Two Decades Is a Distance That Matters & Other Poems

Audrey Joy Carver

US-97

the car crumpled quickly like panties on the wrong carpet.
if he really wanted to end it, there were easier ways but,
he didn’t want to pump the brakes and I wasn’t driving.
“is there still love on the other side of the windshield?”
he asked and my back told him, “I guess we’ll find out.”
you too would confuse a shard of laminated glass for
a diamond at blue hour in the glare of ambulance lights,
but only if you’ve never seen a real one before.

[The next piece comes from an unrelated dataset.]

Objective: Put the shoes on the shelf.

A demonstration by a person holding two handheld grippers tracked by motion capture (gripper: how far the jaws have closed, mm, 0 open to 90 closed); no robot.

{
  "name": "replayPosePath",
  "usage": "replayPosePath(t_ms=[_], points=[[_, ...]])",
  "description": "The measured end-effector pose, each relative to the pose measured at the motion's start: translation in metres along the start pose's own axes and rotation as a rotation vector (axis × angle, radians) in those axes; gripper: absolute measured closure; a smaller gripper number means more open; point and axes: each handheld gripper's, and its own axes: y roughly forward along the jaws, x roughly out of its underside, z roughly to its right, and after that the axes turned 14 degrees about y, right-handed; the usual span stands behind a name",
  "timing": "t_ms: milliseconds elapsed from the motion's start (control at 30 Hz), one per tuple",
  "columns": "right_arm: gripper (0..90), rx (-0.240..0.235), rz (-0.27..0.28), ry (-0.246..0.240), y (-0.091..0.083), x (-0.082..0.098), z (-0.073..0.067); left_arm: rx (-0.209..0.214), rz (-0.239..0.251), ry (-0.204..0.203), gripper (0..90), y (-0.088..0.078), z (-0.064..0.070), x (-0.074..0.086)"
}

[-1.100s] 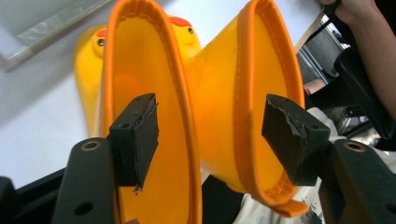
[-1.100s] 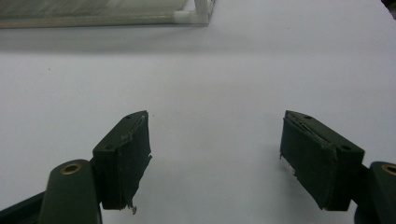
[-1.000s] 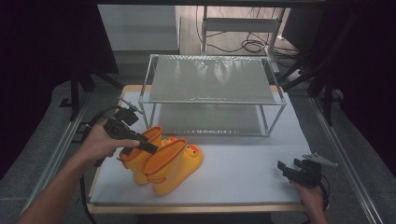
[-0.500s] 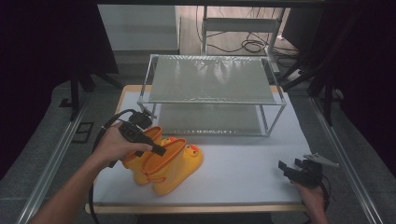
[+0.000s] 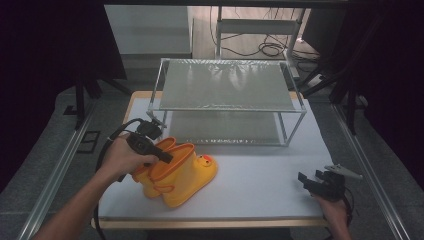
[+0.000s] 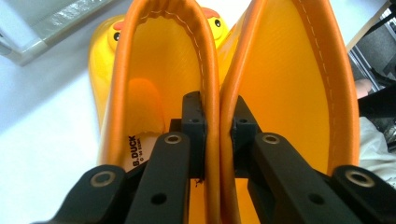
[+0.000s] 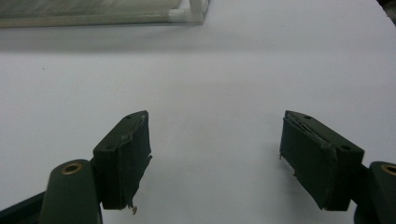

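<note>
A pair of yellow rubber boots (image 5: 186, 174) with orange rims and duck faces lies on the white table mat, left of centre. My left gripper (image 5: 166, 156) reaches over their open tops. In the left gripper view, my left gripper (image 6: 218, 135) is shut on the two touching inner rims, one jaw inside each boot (image 6: 154, 93). My right gripper (image 5: 308, 181) rests low near the table's front right corner. In the right gripper view, my right gripper (image 7: 215, 158) stands open over bare mat with nothing between its jaws.
A two-level wire shelf rack (image 5: 225, 87) stands at the back of the table, its front edge just behind the boots. The white mat (image 5: 260, 175) stretches between the boots and the right gripper. Metal rails run along both table sides.
My left gripper has moved right and forward over the boot tops and now pinches their inner rims. The right gripper has stayed in place.
</note>
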Motion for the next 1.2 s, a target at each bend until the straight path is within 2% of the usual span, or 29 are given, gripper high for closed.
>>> replayPosePath(t_ms=[200,300,400,467,500,533,767,1200], points=[[24.1,0.001,0.0,-0.003,0.0,0.0,-0.001,0.016,0.034,-0.007,81.6,-0.001,-0.004,0.003],[24.2,0.001,0.0,-0.001,0.001,0.0,-0.001,0.033,0.072,-0.023,81.7,-0.002,-0.009,0.005],[24.2,0.002,0.002,-0.004,0.002,-0.001,0.0,0.041,0.082,-0.029,81.9,-0.003,-0.011,0.003],[24.2,0.004,0.003,-0.005,0.002,-0.001,0.0,0.076,0.1,-0.034,81.9,-0.005,-0.013,0.0],[24.2,0.004,0.003,-0.005,0.002,-0.001,0.0,0.076,0.1,-0.034,81.9,-0.005,-0.013,0.0],[24.3,0.004,0.003,-0.003,0.001,-0.001,0.0,0.101,0.116,-0.032,81.9,-0.008,-0.012,-0.003],[24.3,0.004,0.012,0.003,0.0,-0.001,0.001,0.157,0.177,-0.009,81.9,-0.021,0.0,-0.017],[24.3,0.003,0.013,0.012,-0.001,-0.002,0.002,0.176,0.202,0.082,81.9,-0.034,0.034,-0.065]])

Two Decades is a Distance That Matters 

Baseball games and trips to the zoo –
Are they just fodder
for your father-daughter checklist?
Reckless of you to assume
I grew up bothered I was a bastard.
You think some chatter
and a necklace makes us cool,
while I swallow my truths
to get through the food?
I know you want to be more than
“Father” now but really, don’t bother.
Can you prove you know me from plaster?
Two decades is a distance that matters.

“We” meaning “I” meaning “seed”

I would steal a thousand pearls
from the minds of a thousand girls
and pay debt to my own time
to share the world with her.

Her and the body known as him –
wait, I see the trap that we are in.
To distinguish between us two
would mean there were two, when

really we are one, long-divvied.
“We” meaning “I” meaning “seed.”

Audrey Joy Carver is a New Jersey resident working in trade book publishing though she’s originally from the Pacific Northwest, where she was adopted. She has a B.A. in English Literature, and as of the time of this writing, her other work has been featured by the Bureau of Complaint, and is forthcoming in The Bitchin’ Kitsch.